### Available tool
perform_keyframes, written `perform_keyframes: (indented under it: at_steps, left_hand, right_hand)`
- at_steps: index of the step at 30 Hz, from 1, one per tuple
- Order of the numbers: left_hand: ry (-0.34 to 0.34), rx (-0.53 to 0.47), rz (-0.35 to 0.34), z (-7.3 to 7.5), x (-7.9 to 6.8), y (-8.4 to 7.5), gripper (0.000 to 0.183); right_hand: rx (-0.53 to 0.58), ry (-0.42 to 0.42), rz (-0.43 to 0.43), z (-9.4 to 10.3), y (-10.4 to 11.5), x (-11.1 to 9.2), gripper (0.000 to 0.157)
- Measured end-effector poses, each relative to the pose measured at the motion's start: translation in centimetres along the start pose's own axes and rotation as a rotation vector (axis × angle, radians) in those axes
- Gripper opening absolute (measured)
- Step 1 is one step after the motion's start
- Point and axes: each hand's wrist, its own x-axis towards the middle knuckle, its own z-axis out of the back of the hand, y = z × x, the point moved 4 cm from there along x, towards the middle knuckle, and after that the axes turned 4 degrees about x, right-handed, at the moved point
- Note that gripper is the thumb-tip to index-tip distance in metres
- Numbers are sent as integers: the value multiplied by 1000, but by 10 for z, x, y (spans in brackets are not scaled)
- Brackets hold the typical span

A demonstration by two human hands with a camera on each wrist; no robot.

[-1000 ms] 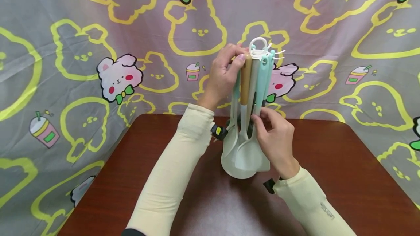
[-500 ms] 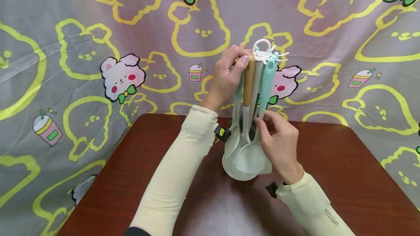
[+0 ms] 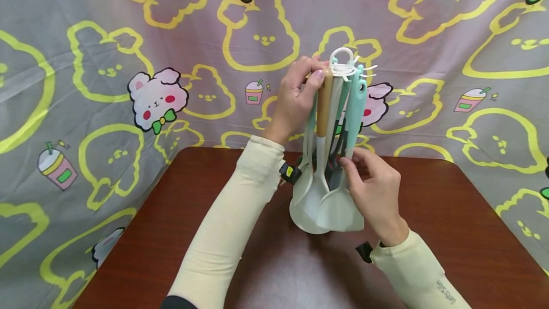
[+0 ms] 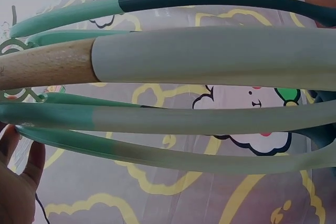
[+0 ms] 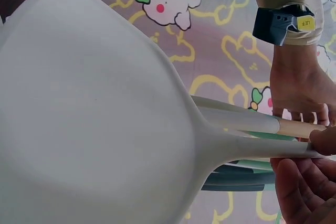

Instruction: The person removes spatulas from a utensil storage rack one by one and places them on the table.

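Observation:
A white utensil rack (image 3: 342, 71) with a ring on top and a round base stands on the table, hung with several utensils. My left hand (image 3: 297, 94) grips its top, the thumb over a wooden-handled utensil (image 3: 324, 104); in the left wrist view its fingertips (image 4: 34, 161) are beside a mint handle end. My right hand (image 3: 375, 185) pinches the stem of a spatula (image 3: 343, 213) with a wide white blade and a mint handle. The spatula's upper end stands apart from the rack's hooks. In the right wrist view the white blade (image 5: 100, 103) hides much of the rack.
Mint-handled ladles and spoons (image 3: 305, 180) hang at the rack's left, and dark-headed utensils (image 3: 336, 156) hang behind. The reddish-brown table (image 3: 206, 194) meets a cartoon-print cloth (image 3: 206, 37) at its back and sides.
My right hand has moved right with the spatula, whose handle top has swung away from the rack's hooks. My left hand keeps its grip on the rack's top.

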Motion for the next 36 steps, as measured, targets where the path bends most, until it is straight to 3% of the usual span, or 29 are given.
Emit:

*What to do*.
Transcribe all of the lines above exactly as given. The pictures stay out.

*Result of the task*.
### Available tool
perform_keyframes, written `perform_keyframes: (indented under it: at_steps, left_hand, right_hand)`
- at_steps: index of the step at 30 Hz, from 1, one per tuple
- Order of the numbers: left_hand: ry (-0.34 to 0.34), rx (-0.53 to 0.47), rz (-0.35 to 0.34), z (-7.3 to 7.5), x (-7.9 to 6.8), y (-8.4 to 7.5), gripper (0.000 to 0.183); right_hand: rx (-0.53 to 0.58), ry (-0.42 to 0.42), rz (-0.43 to 0.43), z (-9.4 to 10.3), y (-10.4 to 11.5), x (-11.1 to 9.2), gripper (0.000 to 0.157)
- Measured end-effector poses, each relative to the pose measured at the motion's start: translation in centimetres along the start pose's own axes and rotation as a rotation vector (axis × angle, radians) in those axes
- Gripper opening absolute (measured)
- Step 1 is one step after the motion's start
- Point and axes: each hand's wrist, its own x-axis towards the middle knuckle, its own z-axis out of the back of the hand, y = z × x, the point moved 4 cm from there along x, towards the middle knuckle, and after that the axes turned 4 degrees about x, right-handed, at the moved point
- Note that gripper is the thumb-tip to index-tip distance in metres
- Numbers are sent as integers: the value multiplied by 1000, but by 10 for z, x, y (spans in brackets are not scaled)
- Brackets hold the typical span

A demonstration by two human hands with a camera on each wrist; no robot.

[-1000 ms] 
[-500 ms] 
[+0 ms] 
[+0 ms] 
[+0 ms] 

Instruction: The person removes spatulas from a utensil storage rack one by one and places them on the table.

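Observation:
A white utensil rack (image 3: 342, 71) with a ring on top and a round base stands on the table, hung with several utensils. My left hand (image 3: 297, 94) grips its top, the thumb over a wooden-handled utensil (image 3: 324, 104); in the left wrist view its fingertips (image 4: 34, 161) are beside a mint handle end. My right hand (image 3: 375, 185) pinches the stem of a spatula (image 3: 343, 213) with a wide white blade and a mint handle. The spatula's upper end stands apart from the rack's hooks. In the right wrist view the white blade (image 5: 100, 103) hides much of the rack.
Mint-handled ladles and spoons (image 3: 305, 180) hang at the rack's left, and dark-headed utensils (image 3: 336, 156) hang behind. The reddish-brown table (image 3: 206, 194) meets a cartoon-print cloth (image 3: 206, 37) at its back and sides.
My right hand has moved right with the spatula, whose handle top has swung away from the rack's hooks. My left hand keeps its grip on the rack's top.
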
Motion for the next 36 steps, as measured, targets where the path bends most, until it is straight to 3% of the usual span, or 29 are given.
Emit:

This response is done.